Local Transformer Network on 3D Point Cloud Semantic Segmentation
Round 1
Reviewer 1 Report
This manuscript contains exciting work from local transformer network on 3D point cloud semantic segmentation. However, the manuscript is written in style more like a report rather than a research article. The global innovativeness in research development hasn't been fully presented. Some figures and tables which involve world-wide novel research should be described and discussed with more details to emphasize the state-of-the-art-review all over the world novelty. Please use this the newest (2018-2022) Web of Science journal papers.
Author Response
Dear Reviewer:
We are very grateful for your comments and valuable suggestions, which have further improved our paper. We sincerely hope that this revised manuscript has addressed all your comments and suggestions.
Sincerely,
Ms. Wang
Author Response File: Author Response.pdf
Reviewer 2 Report
The paper presents interesting topics but it is overstressed for missing of the meaning of mathematical symbols used in many formulas. Therefore the following are to be observed carefully for having a better presentation:
- in formula 3, which concatenation operation ⊕ stands?

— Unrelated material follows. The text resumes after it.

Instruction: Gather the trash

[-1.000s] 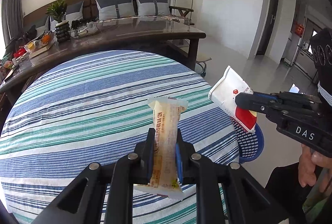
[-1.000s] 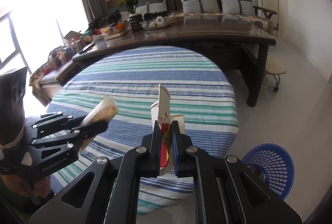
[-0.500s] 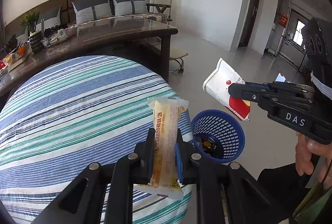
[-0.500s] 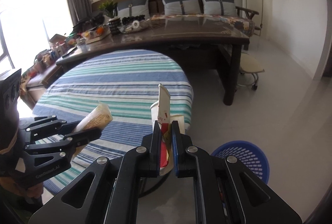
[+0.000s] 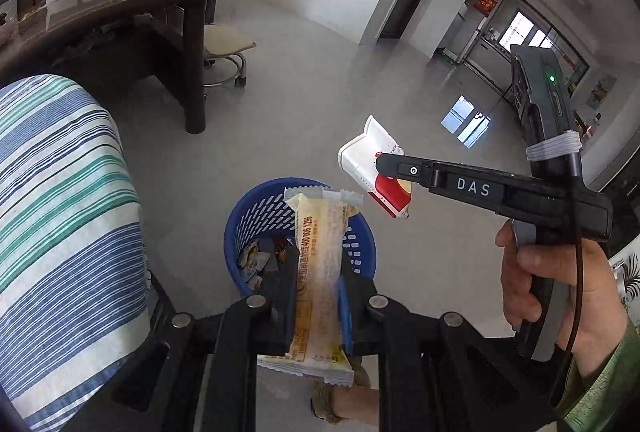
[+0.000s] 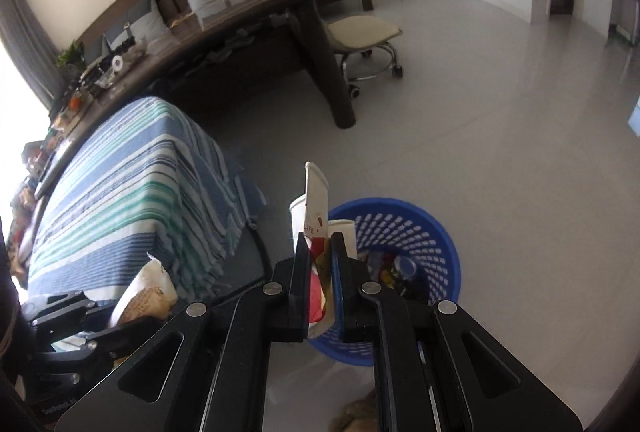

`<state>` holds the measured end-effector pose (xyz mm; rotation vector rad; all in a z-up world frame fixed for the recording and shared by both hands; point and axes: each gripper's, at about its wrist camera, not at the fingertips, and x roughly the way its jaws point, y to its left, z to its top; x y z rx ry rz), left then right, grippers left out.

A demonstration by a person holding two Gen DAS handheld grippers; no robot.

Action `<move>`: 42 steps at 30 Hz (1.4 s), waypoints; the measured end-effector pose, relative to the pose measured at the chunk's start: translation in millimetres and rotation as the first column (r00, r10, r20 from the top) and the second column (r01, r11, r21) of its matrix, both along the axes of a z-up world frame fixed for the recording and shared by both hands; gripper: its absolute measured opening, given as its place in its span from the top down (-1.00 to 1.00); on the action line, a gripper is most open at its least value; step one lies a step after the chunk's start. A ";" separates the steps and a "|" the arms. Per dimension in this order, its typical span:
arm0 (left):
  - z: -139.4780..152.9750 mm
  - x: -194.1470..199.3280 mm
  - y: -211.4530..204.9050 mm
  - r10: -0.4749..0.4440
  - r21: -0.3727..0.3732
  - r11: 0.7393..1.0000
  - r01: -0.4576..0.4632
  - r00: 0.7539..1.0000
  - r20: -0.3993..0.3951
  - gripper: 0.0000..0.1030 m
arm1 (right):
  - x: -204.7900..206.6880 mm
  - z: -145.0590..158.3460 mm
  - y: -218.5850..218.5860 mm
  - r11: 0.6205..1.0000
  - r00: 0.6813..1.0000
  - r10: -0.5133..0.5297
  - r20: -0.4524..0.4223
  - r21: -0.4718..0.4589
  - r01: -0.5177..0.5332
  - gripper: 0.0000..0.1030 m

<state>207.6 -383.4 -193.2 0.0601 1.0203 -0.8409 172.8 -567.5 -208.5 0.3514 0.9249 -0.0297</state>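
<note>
- The left gripper [image 5: 314, 306] clamps a yellow snack wrapper [image 5: 320, 272], long axis pointing up-frame at the blue trash basket [image 5: 256, 216] just beyond.
- The right gripper [image 6: 320, 284] pinches a crushed paper cup [image 6: 314, 208]; the basket [image 6: 416, 232] sits lower right of centre, just past its tips.

Both views are taken from the wrists, aimed steeply down along the fingers toward the floor. The blue basket [image 5: 300, 232] [image 6: 404, 232] is seen close below in each, the striped table [image 5: 60, 212] [image 6: 132, 192] at left, the stool [image 5: 224, 48] [image 6: 364, 32] far behind.
</note>
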 end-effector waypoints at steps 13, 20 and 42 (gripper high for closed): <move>-61.9 47.5 -74.7 -0.032 0.037 0.999 0.033 0.999 -0.026 -0.09 | 22.0 -70.5 -92.2 0.963 0.979 -0.165 -0.121 0.195 0.186 0.12; -7.4 8.7 -54.5 -0.001 0.041 0.999 -0.007 0.984 0.180 -0.24 | -5.4 -35.3 -96.4 0.955 0.967 -0.246 -0.072 0.154 0.254 -0.46; 84.3 -127.0 40.0 0.081 0.116 0.984 -0.136 0.918 0.387 -1.00 | -171.0 47.7 45.9 0.959 0.973 -0.223 0.063 -0.165 0.230 -0.99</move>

- in formula 4, MLP stands for?
- in figure 2, please specify the role of KNN
- in formula 5, ??(???1), ??(???2), ??(???3) stand for? Please explain what is the batch normalization
- what is V in formula 17 and ff.?
- chinese at row 253!!!
- in figure 6, up-sampling stands for?
- in formula 23, mij stands for? And what is Mij in formula 22? Maybe mij=Mij?
- what is the formula for getting the numbers of tables 1, 2, 3, 4?
Author Response
Dear Reviewer:
We are very grateful for your comments and valuable suggestions, which have further improved our paper. We sincerely hope that this revised manuscript has addressed all your comments and suggestions.
Sincerely,
Ms. Wang
Author Response File: Author Response.pdf
Reviewer 3 Report
Comments
1 – The paper is well written and well organized.
2 – Line 90. Please define the “mIoU” acronym.
3 – Section 1 should end with a paragraph stating the organization of the remainder of the paper.
4 – Line 112. Please, define the MLP acronym.
5 – Line 127. Please, define the DGCNN acronym.
6 – Lines 129 and 130. We have “proposed a graph attention convolution (GAV),…” I think it should be GAC.
7 – Line 163. We have the “normal of every point”. Please, explain what is the normal, in this context.
8 – Please treat the equations as elements of text. The punctuation rules also apply to equations. After equation (1) and (2), we should have a “,”. Equations (3) and (4) should end with a final dot. Equations (6) and (11) are missing a final dot….Please check all the equations.
9 – Line 177. We have “is the ?1 distance.” It should be the “is the ?1 norm.”.
10 – Please do not use symbols with double meaning. In equation (1), ‘n’ is the normal vector. In line 262, ‘n’ is the number of neighbors. Please check on this.
11 – On the experimental results from Figure 7 to Figure 11.
- On the caption, please change “line” to “row.
- Explain what is the difference between the (a), (b), and (c) cases.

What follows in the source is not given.